## Action item:
Below are records that contain pictures; transcribe the text exactly and omit the pictures.

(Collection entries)
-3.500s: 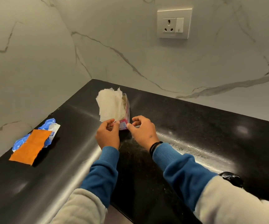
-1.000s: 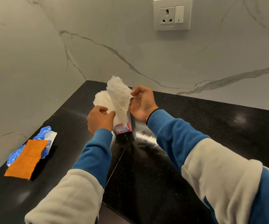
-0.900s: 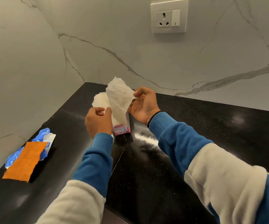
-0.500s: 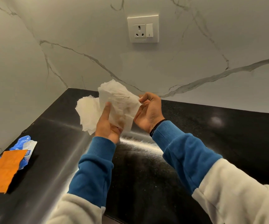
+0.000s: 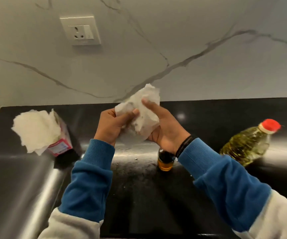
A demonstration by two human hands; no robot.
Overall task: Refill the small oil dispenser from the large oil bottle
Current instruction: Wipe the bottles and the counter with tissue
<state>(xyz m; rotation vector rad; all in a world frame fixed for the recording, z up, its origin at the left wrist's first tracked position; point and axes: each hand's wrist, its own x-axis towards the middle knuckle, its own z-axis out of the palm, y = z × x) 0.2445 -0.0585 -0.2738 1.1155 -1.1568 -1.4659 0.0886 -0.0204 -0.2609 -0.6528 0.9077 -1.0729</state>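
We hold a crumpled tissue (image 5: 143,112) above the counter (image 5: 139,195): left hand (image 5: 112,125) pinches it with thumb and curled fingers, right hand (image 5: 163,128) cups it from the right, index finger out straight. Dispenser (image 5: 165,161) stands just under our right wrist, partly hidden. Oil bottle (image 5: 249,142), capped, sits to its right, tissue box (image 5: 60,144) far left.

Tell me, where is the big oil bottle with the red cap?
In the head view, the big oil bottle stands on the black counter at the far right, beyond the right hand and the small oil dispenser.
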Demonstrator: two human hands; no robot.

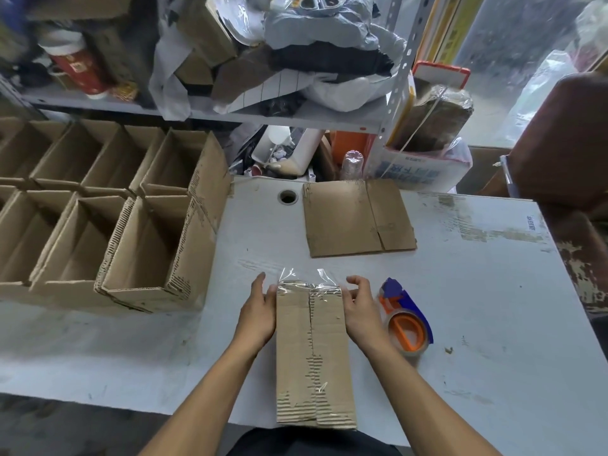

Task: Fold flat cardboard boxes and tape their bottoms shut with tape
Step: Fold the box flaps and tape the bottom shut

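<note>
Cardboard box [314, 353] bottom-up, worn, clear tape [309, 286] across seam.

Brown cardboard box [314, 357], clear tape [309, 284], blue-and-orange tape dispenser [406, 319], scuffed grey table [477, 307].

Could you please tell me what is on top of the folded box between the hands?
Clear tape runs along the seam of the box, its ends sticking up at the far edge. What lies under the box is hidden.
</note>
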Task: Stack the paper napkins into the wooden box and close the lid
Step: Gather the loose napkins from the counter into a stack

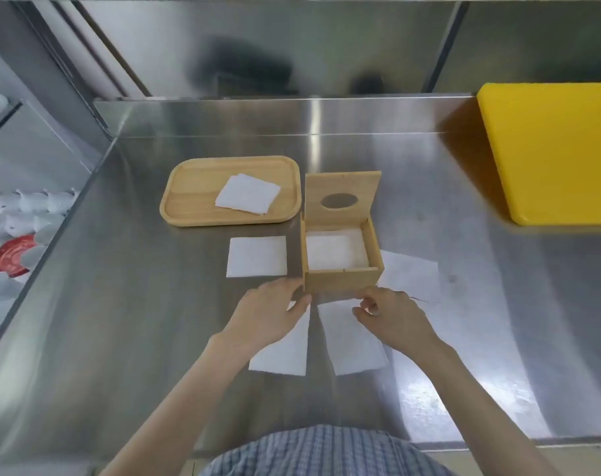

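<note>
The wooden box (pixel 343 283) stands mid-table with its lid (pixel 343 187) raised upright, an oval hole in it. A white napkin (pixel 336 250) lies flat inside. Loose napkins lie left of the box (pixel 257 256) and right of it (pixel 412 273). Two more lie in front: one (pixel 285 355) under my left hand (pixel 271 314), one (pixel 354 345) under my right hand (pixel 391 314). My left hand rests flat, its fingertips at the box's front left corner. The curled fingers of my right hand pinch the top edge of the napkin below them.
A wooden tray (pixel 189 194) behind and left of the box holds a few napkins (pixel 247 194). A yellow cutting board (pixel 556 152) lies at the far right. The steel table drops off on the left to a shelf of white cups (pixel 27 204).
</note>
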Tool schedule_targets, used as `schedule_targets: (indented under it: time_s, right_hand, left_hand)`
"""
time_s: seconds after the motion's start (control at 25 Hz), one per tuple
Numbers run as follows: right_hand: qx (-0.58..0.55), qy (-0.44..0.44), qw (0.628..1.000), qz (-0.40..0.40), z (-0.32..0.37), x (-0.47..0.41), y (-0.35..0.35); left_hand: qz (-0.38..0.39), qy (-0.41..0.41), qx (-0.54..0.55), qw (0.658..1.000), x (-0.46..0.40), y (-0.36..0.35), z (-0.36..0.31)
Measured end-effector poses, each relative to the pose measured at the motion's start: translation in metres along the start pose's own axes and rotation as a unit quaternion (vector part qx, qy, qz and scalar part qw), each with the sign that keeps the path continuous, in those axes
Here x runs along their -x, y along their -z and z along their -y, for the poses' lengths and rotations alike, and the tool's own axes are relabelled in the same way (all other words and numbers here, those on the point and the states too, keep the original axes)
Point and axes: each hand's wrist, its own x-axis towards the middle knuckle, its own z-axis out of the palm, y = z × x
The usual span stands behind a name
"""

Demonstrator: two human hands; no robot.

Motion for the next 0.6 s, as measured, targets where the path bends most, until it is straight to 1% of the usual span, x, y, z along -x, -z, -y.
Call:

## Reply:
-3.500s: 
-1.000s: 
-0.900s: 
-0.500s: 
+0.000s: 
A demonstration by two human hands; no robot.
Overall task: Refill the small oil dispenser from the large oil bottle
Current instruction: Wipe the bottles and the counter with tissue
<state>(xyz m; rotation vector rad; all in a world frame fixed for the recording, z up, its origin at the left wrist's first tracked position; point and axes: each hand's wrist, its own x-axis towards the middle knuckle, its own z-axis out of the palm, y = z × x) 0.2445 -0.0585 -0.2738 1.1155 -1.1568 -1.4659 0.0886 -0.0204 -0.2609 -0.6528 0.9077 -1.0729</state>
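We hold a crumpled tissue (image 5: 143,112) above the counter (image 5: 139,195): left hand (image 5: 112,125) pinches it with thumb and curled fingers, right hand (image 5: 163,128) cups it from the right, index finger out straight. Dispenser (image 5: 165,161) stands just under our right wrist, partly hidden. Oil bottle (image 5: 249,142), capped, sits to its right, tissue box (image 5: 60,144) far left.

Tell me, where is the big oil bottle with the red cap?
In the head view, the big oil bottle stands on the black counter at the far right, beyond the right hand and the small oil dispenser.
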Demonstrator: two human hands; no robot.


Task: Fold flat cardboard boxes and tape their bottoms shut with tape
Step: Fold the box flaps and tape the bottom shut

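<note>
Cardboard box [314, 353] bottom-up, worn, clear tape [309, 286] across seam.

Brown cardboard box [314, 357], clear tape [309, 284], blue-and-orange tape dispenser [406, 319], scuffed grey table [477, 307].

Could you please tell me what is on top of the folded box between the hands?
Clear tape runs along the seam of the box, its ends sticking up at the far edge. What lies under the box is hidden.
</note>
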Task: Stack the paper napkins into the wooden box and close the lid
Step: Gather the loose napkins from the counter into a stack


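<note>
The wooden box (pixel 343 283) stands mid-table with its lid (pixel 343 187) raised upright, an oval hole in it. A white napkin (pixel 336 250) lies flat inside. Loose napkins lie left of the box (pixel 257 256) and right of it (pixel 412 273). Two more lie in front: one (pixel 285 355) under my left hand (pixel 271 314), one (pixel 354 345) under my right hand (pixel 391 314). My left hand rests flat, its fingertips at the box's front left corner. The curled fingers of my right hand pinch the top edge of the napkin below them.
A wooden tray (pixel 189 194) behind and left of the box holds a few napkins (pixel 247 194). A yellow cutting board (pixel 556 152) lies at the far right. The steel table drops off on the left to a shelf of white cups (pixel 27 204).
</note>
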Tool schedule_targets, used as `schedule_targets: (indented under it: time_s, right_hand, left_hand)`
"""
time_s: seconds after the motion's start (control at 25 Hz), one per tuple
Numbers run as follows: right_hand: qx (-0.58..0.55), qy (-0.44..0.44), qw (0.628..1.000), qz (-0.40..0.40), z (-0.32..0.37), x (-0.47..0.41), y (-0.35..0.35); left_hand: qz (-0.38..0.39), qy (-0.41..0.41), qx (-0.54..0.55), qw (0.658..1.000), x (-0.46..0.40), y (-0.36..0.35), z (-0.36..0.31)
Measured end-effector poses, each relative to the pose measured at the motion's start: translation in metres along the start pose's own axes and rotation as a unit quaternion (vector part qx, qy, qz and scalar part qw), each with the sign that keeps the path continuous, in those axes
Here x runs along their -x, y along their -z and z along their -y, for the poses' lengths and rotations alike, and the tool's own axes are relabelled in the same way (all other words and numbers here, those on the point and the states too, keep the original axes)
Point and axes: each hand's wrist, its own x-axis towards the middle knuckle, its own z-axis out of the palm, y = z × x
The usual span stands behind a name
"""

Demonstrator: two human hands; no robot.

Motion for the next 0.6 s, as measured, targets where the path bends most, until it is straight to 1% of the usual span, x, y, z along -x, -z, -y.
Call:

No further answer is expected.